▶ **Your assignment**:
Repeat the listing word for word. Leave every picture out.

▶ **Exercise data**:
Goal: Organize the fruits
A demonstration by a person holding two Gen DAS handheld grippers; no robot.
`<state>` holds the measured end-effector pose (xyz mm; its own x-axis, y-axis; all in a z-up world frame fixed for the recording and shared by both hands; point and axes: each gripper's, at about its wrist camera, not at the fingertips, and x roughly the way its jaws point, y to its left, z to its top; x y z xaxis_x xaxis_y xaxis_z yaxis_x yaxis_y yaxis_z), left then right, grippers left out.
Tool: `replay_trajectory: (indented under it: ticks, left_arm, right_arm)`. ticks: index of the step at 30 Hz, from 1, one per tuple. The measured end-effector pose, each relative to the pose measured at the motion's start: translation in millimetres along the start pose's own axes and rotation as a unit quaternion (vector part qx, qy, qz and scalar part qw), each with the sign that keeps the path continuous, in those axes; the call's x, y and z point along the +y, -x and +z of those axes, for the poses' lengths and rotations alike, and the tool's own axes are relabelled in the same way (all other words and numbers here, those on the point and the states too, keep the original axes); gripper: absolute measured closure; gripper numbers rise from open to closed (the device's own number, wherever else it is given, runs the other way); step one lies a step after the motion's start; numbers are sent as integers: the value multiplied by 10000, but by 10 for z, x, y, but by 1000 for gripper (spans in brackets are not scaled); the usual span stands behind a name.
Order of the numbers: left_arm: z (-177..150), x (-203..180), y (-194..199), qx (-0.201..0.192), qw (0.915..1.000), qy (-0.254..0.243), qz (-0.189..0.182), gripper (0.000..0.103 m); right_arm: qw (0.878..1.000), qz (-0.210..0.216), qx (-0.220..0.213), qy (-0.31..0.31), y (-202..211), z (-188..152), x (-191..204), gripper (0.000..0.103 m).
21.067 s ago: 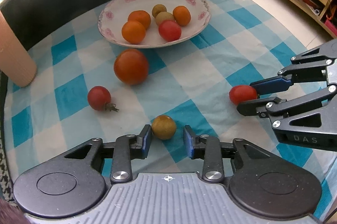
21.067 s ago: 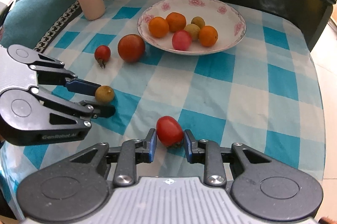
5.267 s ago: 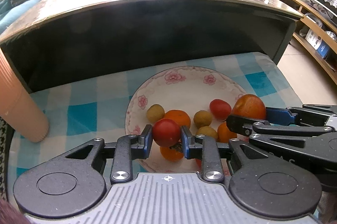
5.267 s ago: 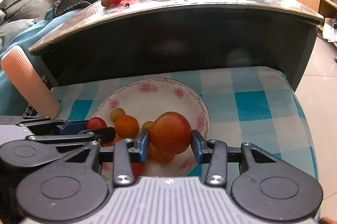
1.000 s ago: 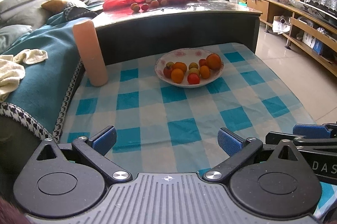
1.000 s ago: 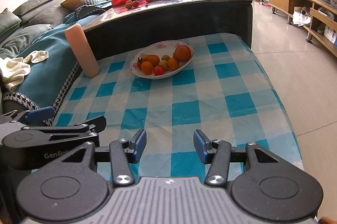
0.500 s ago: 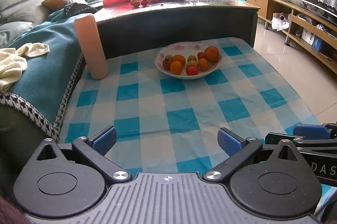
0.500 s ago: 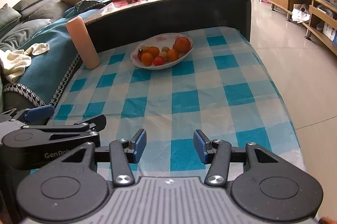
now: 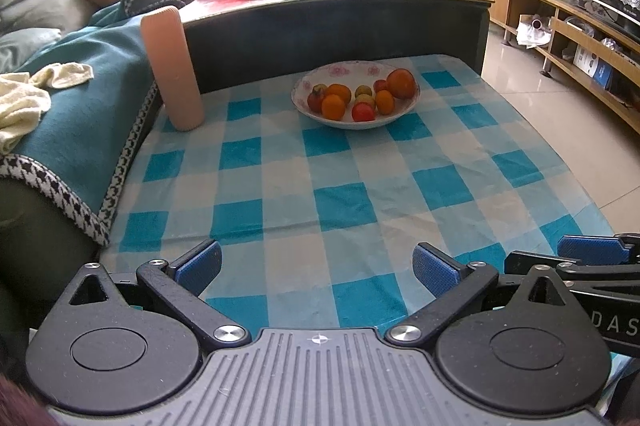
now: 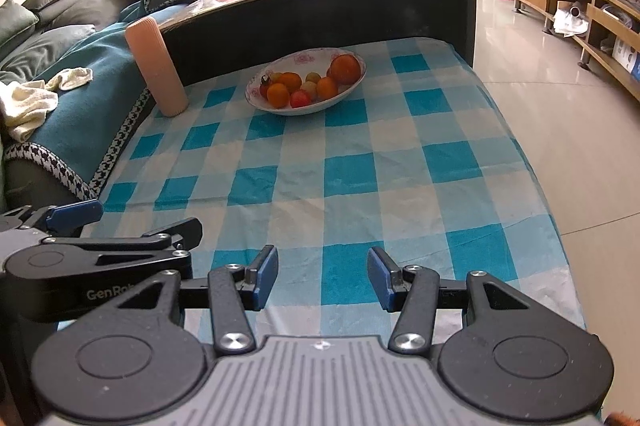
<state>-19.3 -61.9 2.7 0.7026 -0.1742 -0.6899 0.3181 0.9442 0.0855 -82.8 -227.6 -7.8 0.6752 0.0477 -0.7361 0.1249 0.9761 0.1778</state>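
Note:
A white flowered plate (image 9: 308,107) (image 10: 344,93) stands at the far end of the blue checked cloth and holds several fruits: oranges, small red tomatoes, yellowish ones and a large tomato (image 9: 400,83) (image 10: 345,68) at its right. My left gripper (image 9: 316,268) hangs wide open over the near edge of the cloth, far from the plate, with nothing between its fingers. My right gripper (image 10: 323,278) is open too, beside it at the near edge, also holding nothing. Each gripper shows at the side of the other's view.
A tall pink ribbed cylinder (image 9: 172,65) (image 10: 156,59) stands at the cloth's far left corner. A dark raised table (image 9: 340,9) behind the plate carries more fruit and a red bag. A teal blanket (image 9: 80,97) with a cloth lies left; bare floor lies right.
Both grippers have drawn a little further back and up from the plate, so it looks slightly smaller. Both stay open and empty; the fruits have not moved.

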Motion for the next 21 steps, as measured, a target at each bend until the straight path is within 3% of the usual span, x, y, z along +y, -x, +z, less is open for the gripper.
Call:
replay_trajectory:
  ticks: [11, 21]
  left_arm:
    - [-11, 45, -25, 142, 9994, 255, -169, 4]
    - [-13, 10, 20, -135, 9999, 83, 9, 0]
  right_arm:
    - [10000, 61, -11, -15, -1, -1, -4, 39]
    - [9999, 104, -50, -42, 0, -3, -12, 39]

▶ **The answer**:
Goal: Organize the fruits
A demonstration by a person holding two Gen DAS handheld grippers; no robot.
`<state>` holds the measured end-effector pose (xyz mm; its own x-axis, y-axis; all in a z-up world frame fixed for the recording and shared by both hands; point and axes: each gripper's, at about its wrist camera, not at the fingertips, and x roughly the way its jaws point, y to its left, z to its top; x y z xaxis_x xaxis_y xaxis_z yaxis_x yaxis_y yaxis_z), left then right, grippers left out.
Tool: `replay_trajectory: (indented under it: ticks, left_arm, right_arm)`. ticks: index of the step at 30 Hz, from 1, one per tuple. The measured end-effector pose, each relative to the pose measured at the motion's start: translation in millimetres along the start pose's own axes and rotation as a unit quaternion (vector part qx, qy, qz and scalar part qw), each with the sign that keeps the path continuous, in those axes; the call's x, y and z point along the +y, -x and +z of those axes, for the poses' lengths and rotations alike, and the tool's own axes are relabelled in the same way (all other words and numbers here, those on the point and the states too, keep the original axes); gripper: absolute measured closure; gripper numbers rise from open to closed (the device's own number, wherever else it is given, runs the other way); step one lies a step after the motion's start; numbers are sent as integers: the value multiplied by 10000, but by 10 for z, x, y, but by 1000 for gripper (spans in brackets are not scaled); the usual span stands behind a name.
Order of the numbers: left_arm: z (-177..150), x (-203..180), y (-194..199), qx (-0.201..0.192), qw (0.915..1.000), qy (-0.254..0.243), qz (-0.189..0.182), gripper (0.000..0.103 m); right_arm: qw (0.878..1.000), qz (-0.210..0.216), qx (-0.220..0.213), qy (-0.31..0.31), y (-202..211), z (-188..152), x (-191..204), gripper (0.000..0.103 m).
21.067 s ago: 
21.067 s ago: 
5.267 s ago: 
5.267 s ago: 
1.000 s ago: 
1.000 s ago: 
0.500 s ago: 
0.500 s ago: 
now: 
now: 
<state>-19.3 -61.9 2.7 0.7026 -0.1742 -0.6899 0.3181 0.9442 0.0855 -82.8 -227.6 -7.8 0.6752 0.0477 -0.7361 0.1249 0.9761 0.1778</state>
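Note:
A white flowered plate (image 9: 308,107) (image 10: 344,93) stands at the far end of the blue checked cloth and holds several fruits: oranges, small red tomatoes, yellowish ones and a large tomato (image 9: 400,83) (image 10: 345,68) at its right. My left gripper (image 9: 316,268) hangs wide open over the near edge of the cloth, far from the plate, with nothing between its fingers. My right gripper (image 10: 323,278) is open too, beside it at the near edge, also holding nothing. Each gripper shows at the side of the other's view.
A tall pink ribbed cylinder (image 9: 172,65) (image 10: 156,59) stands at the cloth's far left corner. A dark raised table (image 9: 340,9) behind the plate carries more fruit and a red bag. A teal blanket (image 9: 80,97) with a cloth lies left; bare floor lies right.
Both grippers have drawn a little further back and up from the plate, so it looks slightly smaller. Both stay open and empty; the fruits have not moved.
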
Motion for the next 21 steps, as measured, a target at each bend until the straight path is within 3% of the usual span, x, y, z along +y, -x, +z, less is open for the gripper.
Call:
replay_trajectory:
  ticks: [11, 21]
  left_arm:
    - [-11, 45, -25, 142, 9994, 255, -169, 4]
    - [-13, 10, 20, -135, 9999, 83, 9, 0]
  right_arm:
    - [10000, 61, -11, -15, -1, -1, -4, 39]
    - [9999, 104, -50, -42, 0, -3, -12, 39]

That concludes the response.